INSTRUCTIONS FOR THE TASK: Copy verbatim the block of lines in the entries below whose first line contains "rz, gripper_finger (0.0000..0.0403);" and whose last line contains "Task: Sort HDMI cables". Leave out all other lines.

DATA EXTRACT:
---*---

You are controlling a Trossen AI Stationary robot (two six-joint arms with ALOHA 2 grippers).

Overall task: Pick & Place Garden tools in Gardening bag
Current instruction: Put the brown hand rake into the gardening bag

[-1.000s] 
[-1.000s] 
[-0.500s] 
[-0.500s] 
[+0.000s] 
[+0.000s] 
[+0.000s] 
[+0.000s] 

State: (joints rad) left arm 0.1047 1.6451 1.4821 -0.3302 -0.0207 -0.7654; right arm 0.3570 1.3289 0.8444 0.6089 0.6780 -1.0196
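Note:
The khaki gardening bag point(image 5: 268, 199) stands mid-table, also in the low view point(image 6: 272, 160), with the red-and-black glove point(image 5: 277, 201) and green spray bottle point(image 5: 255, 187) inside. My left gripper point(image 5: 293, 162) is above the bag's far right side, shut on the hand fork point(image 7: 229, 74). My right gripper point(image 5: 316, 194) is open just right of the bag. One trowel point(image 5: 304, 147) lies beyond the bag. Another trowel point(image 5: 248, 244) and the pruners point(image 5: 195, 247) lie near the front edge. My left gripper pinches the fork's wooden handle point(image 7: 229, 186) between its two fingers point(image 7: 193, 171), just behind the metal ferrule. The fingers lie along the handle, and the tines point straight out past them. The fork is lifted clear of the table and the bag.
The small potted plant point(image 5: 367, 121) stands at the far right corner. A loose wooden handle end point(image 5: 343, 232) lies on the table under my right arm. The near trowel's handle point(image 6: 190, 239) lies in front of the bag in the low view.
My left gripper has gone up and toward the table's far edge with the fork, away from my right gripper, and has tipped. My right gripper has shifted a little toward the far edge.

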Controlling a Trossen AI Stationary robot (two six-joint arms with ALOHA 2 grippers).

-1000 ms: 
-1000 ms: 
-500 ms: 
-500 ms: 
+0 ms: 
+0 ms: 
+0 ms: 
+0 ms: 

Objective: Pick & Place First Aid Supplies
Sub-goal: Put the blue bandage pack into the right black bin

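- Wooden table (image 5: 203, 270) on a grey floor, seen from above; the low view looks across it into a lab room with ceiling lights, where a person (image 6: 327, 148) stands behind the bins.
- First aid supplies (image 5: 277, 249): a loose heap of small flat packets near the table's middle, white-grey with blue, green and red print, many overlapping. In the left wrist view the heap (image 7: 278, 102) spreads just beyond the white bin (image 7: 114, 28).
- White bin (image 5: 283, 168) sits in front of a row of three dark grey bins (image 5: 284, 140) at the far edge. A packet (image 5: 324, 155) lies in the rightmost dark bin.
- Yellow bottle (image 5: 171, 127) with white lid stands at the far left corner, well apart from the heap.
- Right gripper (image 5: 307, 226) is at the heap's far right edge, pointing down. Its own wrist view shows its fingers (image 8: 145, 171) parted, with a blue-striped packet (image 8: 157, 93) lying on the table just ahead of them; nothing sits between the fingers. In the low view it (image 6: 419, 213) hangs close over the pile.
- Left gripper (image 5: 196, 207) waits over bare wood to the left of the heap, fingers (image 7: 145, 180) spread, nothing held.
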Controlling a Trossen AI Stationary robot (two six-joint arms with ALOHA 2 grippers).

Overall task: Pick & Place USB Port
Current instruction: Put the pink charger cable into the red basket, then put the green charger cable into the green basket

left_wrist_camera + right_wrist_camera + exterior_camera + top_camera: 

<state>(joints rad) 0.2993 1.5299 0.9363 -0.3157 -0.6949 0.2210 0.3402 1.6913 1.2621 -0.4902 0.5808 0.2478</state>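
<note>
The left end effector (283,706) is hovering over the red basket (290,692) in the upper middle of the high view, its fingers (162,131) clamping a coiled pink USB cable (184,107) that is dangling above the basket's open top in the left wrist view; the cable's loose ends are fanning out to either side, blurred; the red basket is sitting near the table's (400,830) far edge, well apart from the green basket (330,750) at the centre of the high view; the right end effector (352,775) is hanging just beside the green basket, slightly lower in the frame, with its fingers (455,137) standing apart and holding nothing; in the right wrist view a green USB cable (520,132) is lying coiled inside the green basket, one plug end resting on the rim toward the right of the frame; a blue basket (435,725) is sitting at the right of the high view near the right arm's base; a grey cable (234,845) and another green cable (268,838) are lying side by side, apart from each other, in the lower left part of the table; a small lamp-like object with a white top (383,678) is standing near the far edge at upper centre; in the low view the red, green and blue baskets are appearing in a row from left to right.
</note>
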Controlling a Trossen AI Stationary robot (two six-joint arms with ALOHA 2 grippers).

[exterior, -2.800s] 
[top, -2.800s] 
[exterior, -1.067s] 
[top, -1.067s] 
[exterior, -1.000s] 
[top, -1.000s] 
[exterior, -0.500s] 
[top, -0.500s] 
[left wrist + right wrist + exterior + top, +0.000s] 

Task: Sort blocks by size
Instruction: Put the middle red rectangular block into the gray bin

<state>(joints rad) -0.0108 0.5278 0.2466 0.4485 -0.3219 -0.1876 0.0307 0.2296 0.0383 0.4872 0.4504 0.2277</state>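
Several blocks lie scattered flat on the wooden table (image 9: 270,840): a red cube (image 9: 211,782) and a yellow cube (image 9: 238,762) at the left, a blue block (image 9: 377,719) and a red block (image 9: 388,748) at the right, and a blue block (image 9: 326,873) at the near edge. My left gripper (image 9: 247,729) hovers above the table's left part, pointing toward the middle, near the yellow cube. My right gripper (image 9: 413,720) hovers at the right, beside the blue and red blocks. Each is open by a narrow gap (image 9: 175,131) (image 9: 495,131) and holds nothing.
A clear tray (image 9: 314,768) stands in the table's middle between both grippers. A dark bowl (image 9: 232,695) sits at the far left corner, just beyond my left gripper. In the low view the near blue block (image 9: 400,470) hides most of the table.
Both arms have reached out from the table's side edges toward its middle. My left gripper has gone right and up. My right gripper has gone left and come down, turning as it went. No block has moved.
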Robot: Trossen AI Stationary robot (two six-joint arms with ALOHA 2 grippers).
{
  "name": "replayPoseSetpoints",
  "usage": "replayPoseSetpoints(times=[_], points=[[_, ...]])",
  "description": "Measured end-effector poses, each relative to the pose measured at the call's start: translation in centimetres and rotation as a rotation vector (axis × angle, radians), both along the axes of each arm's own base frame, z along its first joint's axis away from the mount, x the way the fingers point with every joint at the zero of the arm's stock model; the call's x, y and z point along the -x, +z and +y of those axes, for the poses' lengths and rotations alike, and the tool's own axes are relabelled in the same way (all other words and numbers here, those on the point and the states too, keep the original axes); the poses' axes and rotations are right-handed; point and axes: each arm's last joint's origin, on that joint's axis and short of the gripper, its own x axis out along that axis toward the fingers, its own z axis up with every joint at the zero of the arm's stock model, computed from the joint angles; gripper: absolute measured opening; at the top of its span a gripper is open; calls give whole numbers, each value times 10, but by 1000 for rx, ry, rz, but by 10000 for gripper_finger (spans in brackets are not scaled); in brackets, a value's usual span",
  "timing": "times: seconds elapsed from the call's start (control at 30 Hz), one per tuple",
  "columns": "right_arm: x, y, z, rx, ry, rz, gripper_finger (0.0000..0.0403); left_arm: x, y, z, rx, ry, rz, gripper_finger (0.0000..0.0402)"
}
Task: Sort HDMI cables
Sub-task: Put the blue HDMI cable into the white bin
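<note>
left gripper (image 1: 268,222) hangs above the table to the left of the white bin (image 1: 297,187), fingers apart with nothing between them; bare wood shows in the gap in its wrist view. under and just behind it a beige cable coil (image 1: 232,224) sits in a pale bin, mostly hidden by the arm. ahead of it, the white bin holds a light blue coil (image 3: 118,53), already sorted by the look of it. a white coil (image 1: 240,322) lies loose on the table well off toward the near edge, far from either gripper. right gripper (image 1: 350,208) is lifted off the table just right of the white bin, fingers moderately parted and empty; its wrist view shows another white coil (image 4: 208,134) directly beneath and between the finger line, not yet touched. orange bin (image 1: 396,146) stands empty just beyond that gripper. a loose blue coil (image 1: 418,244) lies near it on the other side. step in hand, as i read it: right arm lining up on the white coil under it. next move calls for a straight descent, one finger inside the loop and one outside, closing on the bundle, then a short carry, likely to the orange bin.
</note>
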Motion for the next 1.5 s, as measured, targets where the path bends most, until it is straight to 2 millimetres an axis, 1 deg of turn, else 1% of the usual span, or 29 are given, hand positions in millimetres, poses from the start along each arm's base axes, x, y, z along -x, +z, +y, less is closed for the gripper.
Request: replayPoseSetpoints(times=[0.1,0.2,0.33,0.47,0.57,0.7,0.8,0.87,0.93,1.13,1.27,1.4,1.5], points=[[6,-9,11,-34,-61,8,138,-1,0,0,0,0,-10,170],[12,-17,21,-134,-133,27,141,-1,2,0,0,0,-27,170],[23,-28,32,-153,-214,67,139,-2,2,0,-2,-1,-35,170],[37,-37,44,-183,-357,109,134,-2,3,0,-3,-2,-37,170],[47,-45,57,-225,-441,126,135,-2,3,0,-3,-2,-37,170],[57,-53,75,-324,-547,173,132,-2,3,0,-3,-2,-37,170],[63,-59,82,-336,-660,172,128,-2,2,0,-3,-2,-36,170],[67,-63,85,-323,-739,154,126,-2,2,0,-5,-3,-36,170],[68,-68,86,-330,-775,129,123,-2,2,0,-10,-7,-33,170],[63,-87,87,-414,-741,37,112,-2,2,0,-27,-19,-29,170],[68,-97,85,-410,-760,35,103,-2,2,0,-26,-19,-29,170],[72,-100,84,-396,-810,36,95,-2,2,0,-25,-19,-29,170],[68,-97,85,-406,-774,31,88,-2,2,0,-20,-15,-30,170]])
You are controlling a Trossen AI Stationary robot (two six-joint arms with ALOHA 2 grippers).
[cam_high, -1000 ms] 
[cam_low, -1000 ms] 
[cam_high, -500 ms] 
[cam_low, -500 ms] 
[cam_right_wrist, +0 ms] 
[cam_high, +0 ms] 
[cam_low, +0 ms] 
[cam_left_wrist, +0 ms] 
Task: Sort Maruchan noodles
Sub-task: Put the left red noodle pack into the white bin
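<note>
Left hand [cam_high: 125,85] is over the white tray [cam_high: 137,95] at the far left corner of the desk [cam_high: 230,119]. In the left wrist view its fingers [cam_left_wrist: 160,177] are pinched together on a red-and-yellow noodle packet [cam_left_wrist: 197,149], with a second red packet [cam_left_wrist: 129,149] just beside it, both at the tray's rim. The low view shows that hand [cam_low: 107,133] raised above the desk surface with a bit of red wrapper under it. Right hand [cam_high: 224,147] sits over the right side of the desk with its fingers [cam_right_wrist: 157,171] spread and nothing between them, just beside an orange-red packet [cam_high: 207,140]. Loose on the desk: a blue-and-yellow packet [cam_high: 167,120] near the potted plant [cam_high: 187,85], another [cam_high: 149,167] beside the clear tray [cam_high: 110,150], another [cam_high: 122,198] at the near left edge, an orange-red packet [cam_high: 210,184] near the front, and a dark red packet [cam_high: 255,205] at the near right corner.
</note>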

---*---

RESULT OF THIS EXERCISE:
  "columns": "right_arm: x, y, z, rx, ry, rz, gripper_finger (0.0000..0.0403); left_arm: x, y, z, rx, ry, rz, gripper_finger (0.0000..0.0402)"
}
Task: Sort HDMI cables

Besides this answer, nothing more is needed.